New Mexico Administrative Code
Title 3 - TAXATION
Chapter 16 - MOTOR VEHICLE FUEL TAXES
Part 4 - GASOLINE TAX - DEDUCTIONS
Section 3.16.4.10 - INDIRECT SALES TO THE UNITED STATES OR FOR EXPORT
Universal Citation: 3 NM Admin Code 3.16.4.10
Current through Register Vol. 35, No. 18, September 24, 2024
A. The tax consequences of sales of gasoline to the United States or for export by a wholesaler or retailer are illustrated by the following examples. These examples concern only the liability of the parties to the department and do not affect the obligation of any party to pay the price for the gasoline to the seller. The fact that the price may include an amount corresponding to the tax does not make that amount a tax on the purchaser.
B. Examples:
(1) X, a distributor, received one hundred
(100) gallons of gasoline in May, paid the gasoline tax and resold the gasoline
to Y, a wholesaler. Y then sold the gasoline to the United States. Y reported
this sale on the monthly report to the department as required by Section
7-13-6
NMSA 1978. If Y furnishes satisfactory proof to X, X may either deduct the one
hundred (100) gallons from the amount of gasoline received for that month of
May or may elect to take the deduction in any subsequent month in which
gasoline is received. Satisfactory proof of Y's sale to the government is
required to be retained by both X and Y for at least three years from the end
of the calendar year in which the gasoline was sold.

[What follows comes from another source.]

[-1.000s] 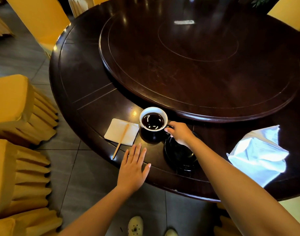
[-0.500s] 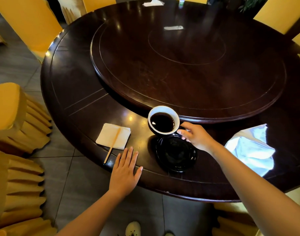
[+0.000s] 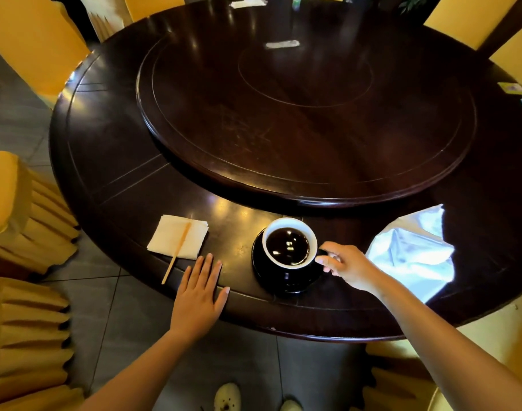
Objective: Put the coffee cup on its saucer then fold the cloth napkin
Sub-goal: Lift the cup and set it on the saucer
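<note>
A coffee cup (image 3: 289, 247), black outside, white inside and full of dark coffee, sits over the black saucer (image 3: 261, 266) near the table's front edge. My right hand (image 3: 347, 266) grips the cup's handle from the right. Whether the cup rests fully on the saucer I cannot tell. A crumpled white cloth napkin (image 3: 414, 256) lies to the right of that hand. My left hand (image 3: 199, 296) lies flat, fingers spread, on the table edge left of the saucer.
A folded paper napkin (image 3: 172, 240) with a wooden stir stick (image 3: 176, 256) lies left of the cup. A large raised turntable (image 3: 307, 114) fills the dark round table (image 3: 105, 149). Yellow-covered chairs (image 3: 22, 221) stand around it.
My right hand carried the cup from the table spot left of the saucer rightwards and down onto the saucer. My left hand stayed on the table edge.
</note>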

(2) X, a distributor, received one hundred
(100) gallons of gasoline in May, paid the gasoline tax and resold the gasoline
to Y, a wholesaler, who resold it to Z, a retailer. Z sold ten (10) gallons to
the United States when a United States government vehicle filled up at Z's
station. Z reports to Y that this amount of gasoline had been sold to the
United States. Y reported this sale on the monthly report to the department as
required by Section
7-13-6
NMSA 1978. If Y furnishes satisfactory proof to X, X may deduct ten (10)

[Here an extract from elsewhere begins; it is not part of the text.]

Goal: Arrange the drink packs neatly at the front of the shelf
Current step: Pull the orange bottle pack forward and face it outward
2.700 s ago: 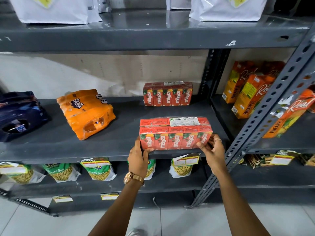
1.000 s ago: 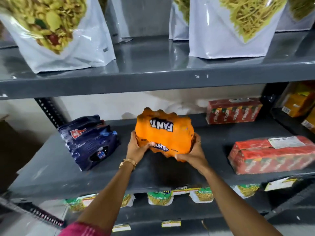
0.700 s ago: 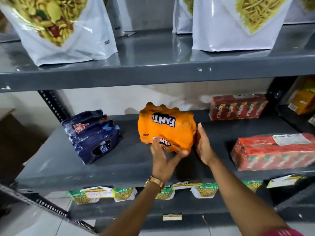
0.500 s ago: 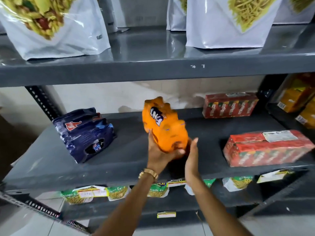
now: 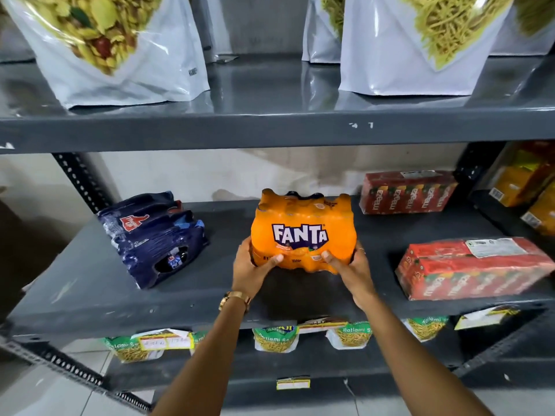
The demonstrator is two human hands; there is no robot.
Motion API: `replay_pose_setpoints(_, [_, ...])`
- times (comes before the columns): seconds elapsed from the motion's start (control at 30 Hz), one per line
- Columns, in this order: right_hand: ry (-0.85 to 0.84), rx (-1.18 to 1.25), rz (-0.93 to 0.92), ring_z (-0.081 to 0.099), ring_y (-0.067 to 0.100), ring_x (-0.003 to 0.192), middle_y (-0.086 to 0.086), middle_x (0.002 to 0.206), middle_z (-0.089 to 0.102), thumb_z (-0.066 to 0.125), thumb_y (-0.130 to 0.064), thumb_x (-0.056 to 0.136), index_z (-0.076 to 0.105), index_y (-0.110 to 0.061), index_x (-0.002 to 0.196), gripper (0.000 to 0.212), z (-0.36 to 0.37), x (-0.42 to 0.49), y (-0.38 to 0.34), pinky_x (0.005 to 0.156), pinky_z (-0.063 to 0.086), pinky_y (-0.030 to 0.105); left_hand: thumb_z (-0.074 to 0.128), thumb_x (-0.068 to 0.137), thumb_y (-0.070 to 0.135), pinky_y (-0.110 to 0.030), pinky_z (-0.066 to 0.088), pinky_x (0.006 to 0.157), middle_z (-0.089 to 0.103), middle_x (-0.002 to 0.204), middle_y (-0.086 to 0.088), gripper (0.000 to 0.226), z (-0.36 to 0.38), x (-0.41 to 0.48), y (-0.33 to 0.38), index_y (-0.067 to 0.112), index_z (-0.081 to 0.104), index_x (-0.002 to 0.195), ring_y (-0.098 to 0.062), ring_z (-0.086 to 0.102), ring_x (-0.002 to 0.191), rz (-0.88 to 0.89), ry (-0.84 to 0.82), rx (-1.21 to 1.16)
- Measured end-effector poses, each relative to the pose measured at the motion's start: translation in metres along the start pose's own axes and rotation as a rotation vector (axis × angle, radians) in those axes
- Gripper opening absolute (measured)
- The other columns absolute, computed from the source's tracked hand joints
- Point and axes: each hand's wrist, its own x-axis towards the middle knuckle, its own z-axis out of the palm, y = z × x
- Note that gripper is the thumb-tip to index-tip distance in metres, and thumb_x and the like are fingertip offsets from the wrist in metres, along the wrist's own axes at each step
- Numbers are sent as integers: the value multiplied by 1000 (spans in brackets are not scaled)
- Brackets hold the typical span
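Both hands, left hand (image 5: 252,267) and right hand (image 5: 348,265), clasped the upright Fanta pack (image 5: 303,232) squarely from below, logo forward, set back from the shelf (image 5: 90,295) edge.

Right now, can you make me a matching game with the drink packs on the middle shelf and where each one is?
Things:
1. Fanta pack
2. dark blue pack
3. front Maaza pack
4. back Maaza pack

Places:
A. far back on the right, near the wall
B. lying tilted on the left
C. at the front edge on the right
D. upright in the middle, between the left hand and right hand

Pairs: 1-D, 2-B, 3-C, 4-A
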Motion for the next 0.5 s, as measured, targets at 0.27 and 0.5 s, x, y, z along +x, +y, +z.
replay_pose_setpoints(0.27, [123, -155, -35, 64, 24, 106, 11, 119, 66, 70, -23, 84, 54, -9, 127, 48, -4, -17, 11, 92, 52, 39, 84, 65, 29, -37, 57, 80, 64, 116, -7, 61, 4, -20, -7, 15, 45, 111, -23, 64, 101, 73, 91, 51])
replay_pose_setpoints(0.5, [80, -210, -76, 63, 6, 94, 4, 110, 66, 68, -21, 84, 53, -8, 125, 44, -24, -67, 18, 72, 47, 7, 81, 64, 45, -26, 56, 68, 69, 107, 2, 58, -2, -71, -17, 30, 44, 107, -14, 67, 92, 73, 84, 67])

gallons from the amount of gasoline received in that month of May or any
subsequent month in which gasoline is received. Satisfactory proof of Z's sale
to the United States is required to be retained by X and Y for at least three
years from the end of the calendar year in which the gasoline was
sold.
(3) X, a distributor,
received one hundred (100) gallons of gasoline in May, paid the gasoline tax
and resold the gasoline to Y, a wholesaler. Y delivers the one hundred (100)

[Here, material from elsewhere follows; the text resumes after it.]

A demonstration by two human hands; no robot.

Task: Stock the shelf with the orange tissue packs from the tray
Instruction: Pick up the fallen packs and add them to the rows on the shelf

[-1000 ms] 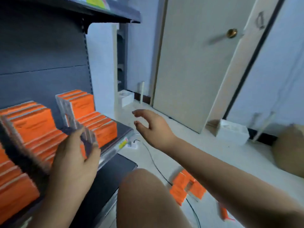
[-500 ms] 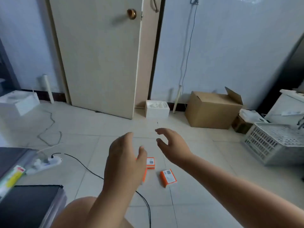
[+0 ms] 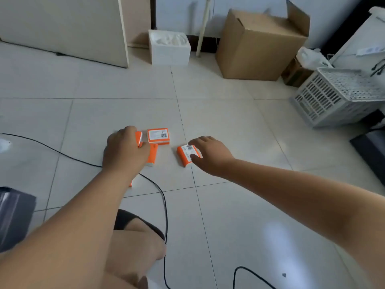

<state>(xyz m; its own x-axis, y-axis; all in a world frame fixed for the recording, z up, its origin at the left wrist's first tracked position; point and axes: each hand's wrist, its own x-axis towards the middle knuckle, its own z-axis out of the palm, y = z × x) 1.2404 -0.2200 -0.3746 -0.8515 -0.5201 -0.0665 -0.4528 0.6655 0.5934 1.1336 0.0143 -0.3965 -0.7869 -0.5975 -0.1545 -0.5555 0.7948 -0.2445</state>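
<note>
At the near left edge, a dark corner of the shelf unit [image 3: 14, 215] is seen, and a black cable [image 3: 166, 217] is trailed over the pale floor tiles [image 3: 229, 122]. In the middle, the left hand [image 3: 123, 152] is lowered palm-down, its fingers curled round a tilted pack [image 3: 139, 139], probably so that it can be lifted. A second pack [image 3: 153, 156] is half hidden beneath the hand. Just to the right, a flat pack [image 3: 158, 136] is laid label up, untouched. Further right, the right hand [image 3: 210, 157] is closed on an angled pack [image 3: 185, 153], which is pinched between thumb and fingers. The packs are small, bright orange blocks with white barcoded labels, scattered on the floor and not yet shelved. At the far right, a white slatted basket [image 3: 337, 97] is stood; whether it is the tray cannot be told.
</note>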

gallons of gasoline to a customer in Texas. Y reported this export sale on the
monthly report pursuant to Section
7-13-6
NMSA 1978. If Y furnishes satisfactory proof to X, X may deduct one hundred
(100) gallons from the amount of gasoline received in that month of May or any
subsequent month in which gasoline is received. Satisfactory proof of Y's
export is required to be retained by both X and Y for at least three years from
the end of the calendar year in which the sale was made.